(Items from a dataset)
[Start of section]
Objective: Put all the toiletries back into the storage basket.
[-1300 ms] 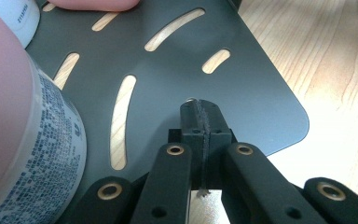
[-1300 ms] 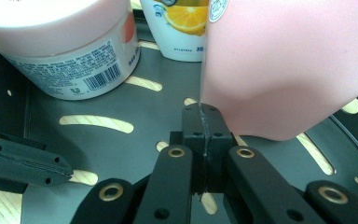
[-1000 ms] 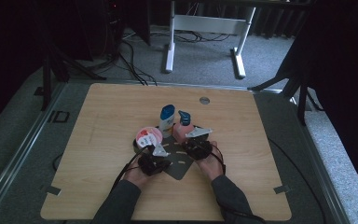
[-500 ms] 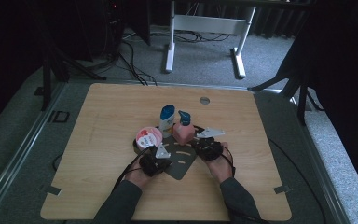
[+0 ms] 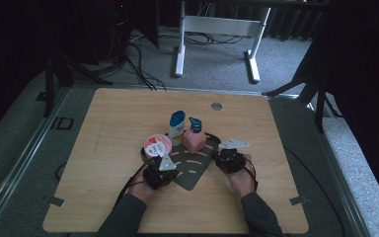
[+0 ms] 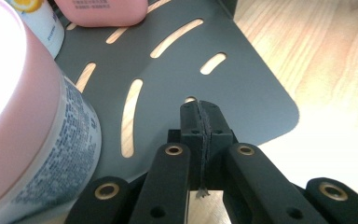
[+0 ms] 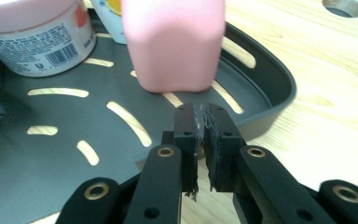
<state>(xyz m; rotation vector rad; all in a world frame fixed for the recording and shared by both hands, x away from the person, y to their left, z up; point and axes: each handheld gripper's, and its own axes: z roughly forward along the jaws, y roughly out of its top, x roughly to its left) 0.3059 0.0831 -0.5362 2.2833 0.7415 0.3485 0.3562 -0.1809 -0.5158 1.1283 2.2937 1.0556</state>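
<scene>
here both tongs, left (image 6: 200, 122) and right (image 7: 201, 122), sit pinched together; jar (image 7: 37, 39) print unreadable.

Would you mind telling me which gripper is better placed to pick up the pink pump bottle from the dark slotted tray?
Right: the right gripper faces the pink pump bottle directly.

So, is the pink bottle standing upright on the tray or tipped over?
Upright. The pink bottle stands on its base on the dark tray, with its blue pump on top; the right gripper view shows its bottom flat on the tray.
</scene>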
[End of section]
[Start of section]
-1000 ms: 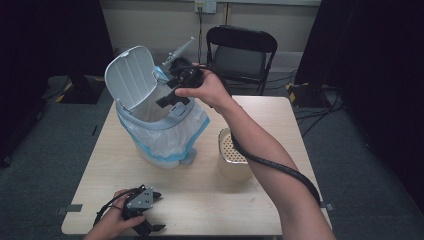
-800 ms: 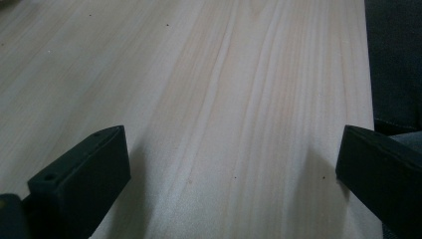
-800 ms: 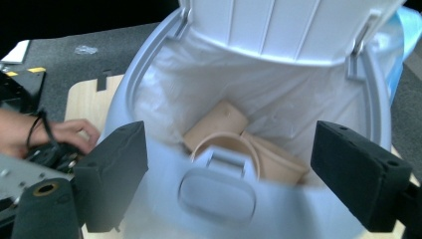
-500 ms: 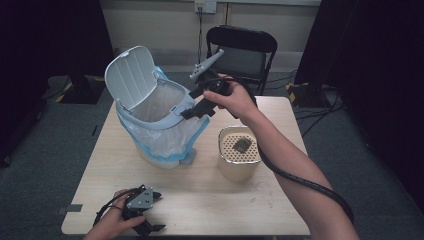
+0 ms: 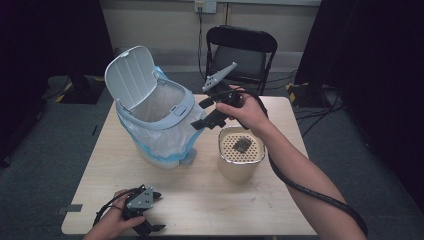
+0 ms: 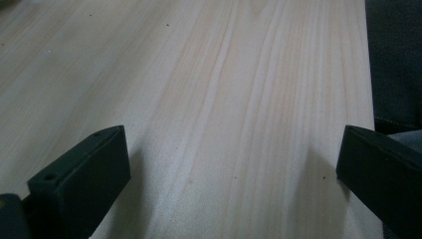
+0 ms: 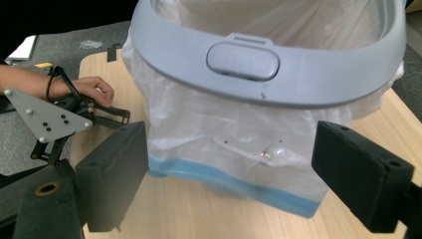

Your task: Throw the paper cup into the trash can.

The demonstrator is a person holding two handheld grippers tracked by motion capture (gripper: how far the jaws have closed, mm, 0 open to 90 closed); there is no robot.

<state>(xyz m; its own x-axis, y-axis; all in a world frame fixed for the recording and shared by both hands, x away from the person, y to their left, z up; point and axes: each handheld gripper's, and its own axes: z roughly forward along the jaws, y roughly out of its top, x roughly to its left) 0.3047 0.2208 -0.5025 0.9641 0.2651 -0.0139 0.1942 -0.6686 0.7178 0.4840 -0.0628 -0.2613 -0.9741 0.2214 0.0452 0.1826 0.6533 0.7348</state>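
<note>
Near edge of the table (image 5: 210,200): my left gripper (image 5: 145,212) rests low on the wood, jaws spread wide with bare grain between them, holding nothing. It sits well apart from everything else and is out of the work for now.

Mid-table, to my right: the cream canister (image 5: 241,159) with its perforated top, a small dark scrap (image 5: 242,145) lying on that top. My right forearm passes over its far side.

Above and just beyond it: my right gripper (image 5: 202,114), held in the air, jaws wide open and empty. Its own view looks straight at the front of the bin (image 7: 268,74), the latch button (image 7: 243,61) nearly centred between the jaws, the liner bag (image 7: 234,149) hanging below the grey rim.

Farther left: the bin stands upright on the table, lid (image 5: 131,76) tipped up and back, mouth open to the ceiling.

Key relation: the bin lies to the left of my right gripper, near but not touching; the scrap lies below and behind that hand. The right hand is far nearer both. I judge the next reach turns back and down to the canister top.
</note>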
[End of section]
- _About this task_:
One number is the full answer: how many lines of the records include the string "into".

- _Result_:
2